The Offing, the online literary magazine formerly attached to the Los Angeles Review of Books, is making some big, necessary changes; support them and read more about it in this essay from editor Chanda Prescod-Weinstein: “In 2016 our endeavors must include engaging in long overdue transgressions against tradition by actively working with and for people who have long been pushed to the margins, whether through dispossession, slavery, colonialism, erasure or all of the above.”

Over at Flavorwire Sesali B. writes about navigating abuse allegations in the media in regards to the recent split of Johnny Depp and Amber Heard: “But can you legitimately defend someone against allegations that are so personal? How? In a situation like this, can you really use your experience with them to gauge what their experience was like with someone else?”

Amandla Stenberg answers readers’ questions at Rookie as part of their new “How We Live” series, which is “a series centering on the lived experience and thought of black teenagers.”

Iman Williams writes on Beyoncé’s Lemonade for Entropy: “The Black feminine is denied entry and access to worlds and modes of being that cease to exist without her; Beyoncé’s Lemonade indicates that the conditions that situate the Black feminine in this interstitial space inaugurate a Black feminist futurity that exceeds a traditional symbolic order.”

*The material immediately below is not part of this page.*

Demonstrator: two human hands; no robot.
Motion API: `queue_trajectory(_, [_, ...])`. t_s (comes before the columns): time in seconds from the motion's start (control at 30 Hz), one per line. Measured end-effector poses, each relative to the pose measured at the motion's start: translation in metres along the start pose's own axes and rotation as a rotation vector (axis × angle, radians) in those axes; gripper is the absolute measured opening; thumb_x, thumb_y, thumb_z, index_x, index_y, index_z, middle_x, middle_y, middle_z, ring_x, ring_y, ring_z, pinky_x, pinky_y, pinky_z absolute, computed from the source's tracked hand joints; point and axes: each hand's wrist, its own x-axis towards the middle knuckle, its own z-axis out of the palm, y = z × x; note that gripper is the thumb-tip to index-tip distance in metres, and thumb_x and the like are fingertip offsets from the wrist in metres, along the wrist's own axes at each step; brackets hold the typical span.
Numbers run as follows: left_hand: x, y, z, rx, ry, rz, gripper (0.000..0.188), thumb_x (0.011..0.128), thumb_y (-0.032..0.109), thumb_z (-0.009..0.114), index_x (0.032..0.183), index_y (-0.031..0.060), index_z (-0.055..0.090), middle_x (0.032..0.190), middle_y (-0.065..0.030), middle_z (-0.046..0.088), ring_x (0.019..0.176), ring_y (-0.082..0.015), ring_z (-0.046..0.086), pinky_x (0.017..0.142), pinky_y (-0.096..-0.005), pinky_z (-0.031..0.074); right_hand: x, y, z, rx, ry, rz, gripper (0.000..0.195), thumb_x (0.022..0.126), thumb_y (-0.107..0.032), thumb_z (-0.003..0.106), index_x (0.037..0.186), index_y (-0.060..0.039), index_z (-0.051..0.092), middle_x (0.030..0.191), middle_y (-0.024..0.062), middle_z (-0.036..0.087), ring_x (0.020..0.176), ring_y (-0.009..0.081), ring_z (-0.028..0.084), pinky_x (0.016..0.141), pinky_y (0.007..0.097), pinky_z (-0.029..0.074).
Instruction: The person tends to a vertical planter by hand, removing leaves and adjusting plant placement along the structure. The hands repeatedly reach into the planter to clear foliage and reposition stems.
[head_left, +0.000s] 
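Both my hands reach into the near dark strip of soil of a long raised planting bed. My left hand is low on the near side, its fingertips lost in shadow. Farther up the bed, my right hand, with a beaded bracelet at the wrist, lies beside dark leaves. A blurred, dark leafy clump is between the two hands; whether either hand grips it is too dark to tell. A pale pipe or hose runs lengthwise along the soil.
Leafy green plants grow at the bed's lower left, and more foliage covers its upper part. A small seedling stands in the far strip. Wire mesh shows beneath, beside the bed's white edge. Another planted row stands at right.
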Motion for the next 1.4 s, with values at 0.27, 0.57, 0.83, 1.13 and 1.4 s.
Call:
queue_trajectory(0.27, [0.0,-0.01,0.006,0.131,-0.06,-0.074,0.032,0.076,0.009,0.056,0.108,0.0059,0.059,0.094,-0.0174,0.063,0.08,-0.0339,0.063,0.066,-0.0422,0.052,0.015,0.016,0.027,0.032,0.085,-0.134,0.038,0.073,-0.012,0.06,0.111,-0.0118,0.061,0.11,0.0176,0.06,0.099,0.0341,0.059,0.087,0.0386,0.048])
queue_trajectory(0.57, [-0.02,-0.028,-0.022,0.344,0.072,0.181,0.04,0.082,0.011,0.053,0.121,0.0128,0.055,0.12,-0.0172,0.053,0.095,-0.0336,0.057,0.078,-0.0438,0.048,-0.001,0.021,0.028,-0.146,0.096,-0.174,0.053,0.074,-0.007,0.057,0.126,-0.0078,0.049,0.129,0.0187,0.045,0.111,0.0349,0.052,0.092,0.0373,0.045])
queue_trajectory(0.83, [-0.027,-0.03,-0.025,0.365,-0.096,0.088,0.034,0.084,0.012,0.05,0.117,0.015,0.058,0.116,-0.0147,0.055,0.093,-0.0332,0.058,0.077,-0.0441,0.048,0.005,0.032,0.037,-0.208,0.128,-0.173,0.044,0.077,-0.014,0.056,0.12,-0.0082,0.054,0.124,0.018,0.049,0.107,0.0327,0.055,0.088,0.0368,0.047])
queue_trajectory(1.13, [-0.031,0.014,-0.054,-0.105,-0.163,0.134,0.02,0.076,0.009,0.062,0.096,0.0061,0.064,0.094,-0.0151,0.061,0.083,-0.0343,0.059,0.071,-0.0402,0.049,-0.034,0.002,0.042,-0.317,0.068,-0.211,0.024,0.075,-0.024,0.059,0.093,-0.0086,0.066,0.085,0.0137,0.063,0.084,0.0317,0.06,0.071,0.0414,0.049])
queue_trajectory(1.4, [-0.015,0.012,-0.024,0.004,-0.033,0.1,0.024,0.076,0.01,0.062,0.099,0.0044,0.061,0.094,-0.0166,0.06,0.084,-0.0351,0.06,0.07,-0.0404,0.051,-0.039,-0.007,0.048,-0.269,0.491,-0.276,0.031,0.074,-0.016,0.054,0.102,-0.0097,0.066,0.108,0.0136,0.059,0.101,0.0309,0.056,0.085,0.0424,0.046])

Ginger Ko writes on connecting through the internet in her new essay for The Offing, “The Cave”: “I don’t consider myself obligated to maintain Facebook as a representative snapshot of the world, in which the most adamant and idle take up the most space with their ample voices and ample time. My blocked list is important to me, and shall be maintained for as long as my Facebook lives.”

Women are having to travel farther and father to access abortion, as reported at the L.A. Times: “As more states adopt more restrictive laws and the number of clinics dwindles in the so-called “abortion desert” – an area that stretches from Florida to New Mexico and north into the Midwest – women are increasingly traveling across state lines to avoid long waits for appointments and escape the legal barriers in their home states.”

Domonique Echeverria talks to Paper Magazine about her suicide attempt, the harm pharmaceuticals can do, prosthetics, and her own path to healing: “I’d done coke and heroin and acid and I’ll tell you, pharmaceuticals are the worst fucking drugs. They can make people sick. I guarantee you there’s more people addicted to pharmaceuticals than street drugs.”

The new issue of Divine Magnet (edited by WS contributor Seth Landman!) is now live, featuring work from Monica Fambrough, Lesley Yalen, Cheryl Quimba, Natalie Lyalin, and more.